From e9ccc0b0738bafa5acbc58b9172948bd57af5a15 Mon Sep 17 00:00:00 2001
From: pkufool <wkang.pku@gmail.com>
Date: Fri, 22 Sep 2023 15:33:29 +0800
Subject: [PATCH] Fix decode.py

---
 .../local/{prepare_text.py => norm_text.py}   |  18 +--
 egs/libriheavy/ASR/local/prepare_manifest.py  |   7 +-
 egs/libriheavy/ASR/prepare.sh                 |   5 +-
 egs/libriheavy/ASR/zipformer/decode.py        | 133 ++++--------------
 .../ASR/zipformer/text_normalization.py       |  52 +++++++
 egs/libriheavy/ASR/zipformer/train.py         |  20 ++-
 requirements-ci.txt                           |   1 +
 requirements.txt                              |   1 +
 8 files changed, 99 insertions(+), 138 deletions(-)

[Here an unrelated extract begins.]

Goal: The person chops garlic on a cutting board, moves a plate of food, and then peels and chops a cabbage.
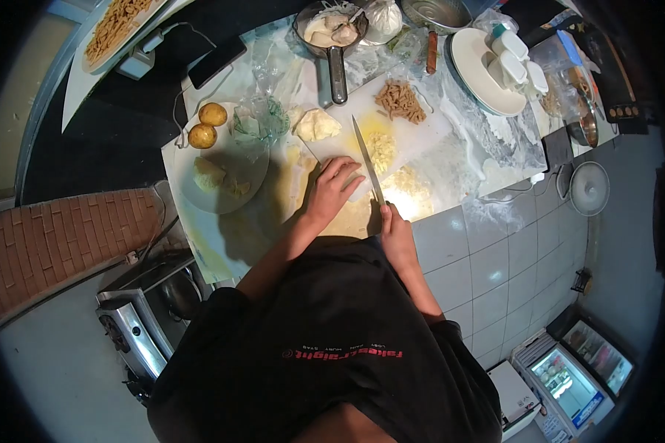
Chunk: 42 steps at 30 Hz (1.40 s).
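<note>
A long knife (368, 157) has its handle in my right hand (397, 235), its blade pointing away from me over the white cutting board (437, 136). My left hand (334, 193) is left of the blade, fingers bent and close together over a pale piece (359, 181) mostly hidden under the fingertips. Small chopped yellowish bits (382, 151) lie just right of the blade. Farther back on the board sits a heap of brown strips (400, 101). A pale yellow peeled lump (317, 125) rests beyond my left hand.
At the left, a plate (233, 203) holds peelings, with two unpeeled potatoes (202, 136) at its upper edge. A pan (336, 74) stands at the back, handle toward me. White containers (511, 68) sit on an oval plate (465, 55) at the back right.
</note>
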Available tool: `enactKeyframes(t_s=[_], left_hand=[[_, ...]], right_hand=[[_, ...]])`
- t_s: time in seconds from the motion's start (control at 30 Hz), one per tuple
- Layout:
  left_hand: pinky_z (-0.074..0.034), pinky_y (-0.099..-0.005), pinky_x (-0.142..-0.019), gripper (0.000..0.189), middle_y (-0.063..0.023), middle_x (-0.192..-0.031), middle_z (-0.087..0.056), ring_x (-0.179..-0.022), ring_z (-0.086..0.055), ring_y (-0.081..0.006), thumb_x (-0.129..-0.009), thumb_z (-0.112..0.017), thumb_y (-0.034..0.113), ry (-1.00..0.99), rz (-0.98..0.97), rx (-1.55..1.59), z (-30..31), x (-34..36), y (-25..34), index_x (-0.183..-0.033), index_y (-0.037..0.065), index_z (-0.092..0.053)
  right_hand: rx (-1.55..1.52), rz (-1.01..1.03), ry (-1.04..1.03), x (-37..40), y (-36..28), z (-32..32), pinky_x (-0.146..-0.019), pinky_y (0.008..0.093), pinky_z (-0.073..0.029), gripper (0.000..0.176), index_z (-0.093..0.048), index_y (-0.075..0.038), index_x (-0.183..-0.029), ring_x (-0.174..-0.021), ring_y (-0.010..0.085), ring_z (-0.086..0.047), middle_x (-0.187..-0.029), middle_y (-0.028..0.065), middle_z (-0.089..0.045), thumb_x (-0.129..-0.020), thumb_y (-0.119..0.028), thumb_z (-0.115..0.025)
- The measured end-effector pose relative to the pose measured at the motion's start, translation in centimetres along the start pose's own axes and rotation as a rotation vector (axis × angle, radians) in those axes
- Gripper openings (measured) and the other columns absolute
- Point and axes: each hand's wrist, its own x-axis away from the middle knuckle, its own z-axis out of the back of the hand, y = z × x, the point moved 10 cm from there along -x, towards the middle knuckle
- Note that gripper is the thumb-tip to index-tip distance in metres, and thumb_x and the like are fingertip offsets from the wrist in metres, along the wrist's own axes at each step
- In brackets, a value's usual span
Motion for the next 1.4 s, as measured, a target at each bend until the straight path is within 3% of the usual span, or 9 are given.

 rename egs/libriheavy/ASR/local/{prepare_text.py => norm_text.py} (74%)
 create mode 100644 egs/libriheavy/ASR/zipformer/text_normalization.py

diff --git a/egs/libriheavy/ASR/local/prepare_text.py b/egs/libriheavy/ASR/local/norm_text.py
similarity index 74%
rename from egs/libriheavy/ASR/local/prepare_text.py
rename to egs/libriheavy/ASR/local/norm_text.py
index 9cf59bc7f..99f59a320 100755
--- a/egs/libriheavy/ASR/local/prepare_text.py
+++ b/egs/libriheavy/ASR/local/norm_text.py
@@ -27,22 +27,9 @@ def get_args():
         help="""Path to the input text.
         """,
     )
-    parser.add_argument(
-        "--normalize",
-        action='store_true',
-        help="""Whether to normalize the text.
-        True to normalize the text to upper and remove all punctuation.
-        """
-    )
     return parser.parse_args()
 
 
-def simple_cleanup(text: str) -> str:
-    table = str.maketrans("’‘，。；？！（）：-《》、“”【】", "'',.;?!(): <>/\"\"[]")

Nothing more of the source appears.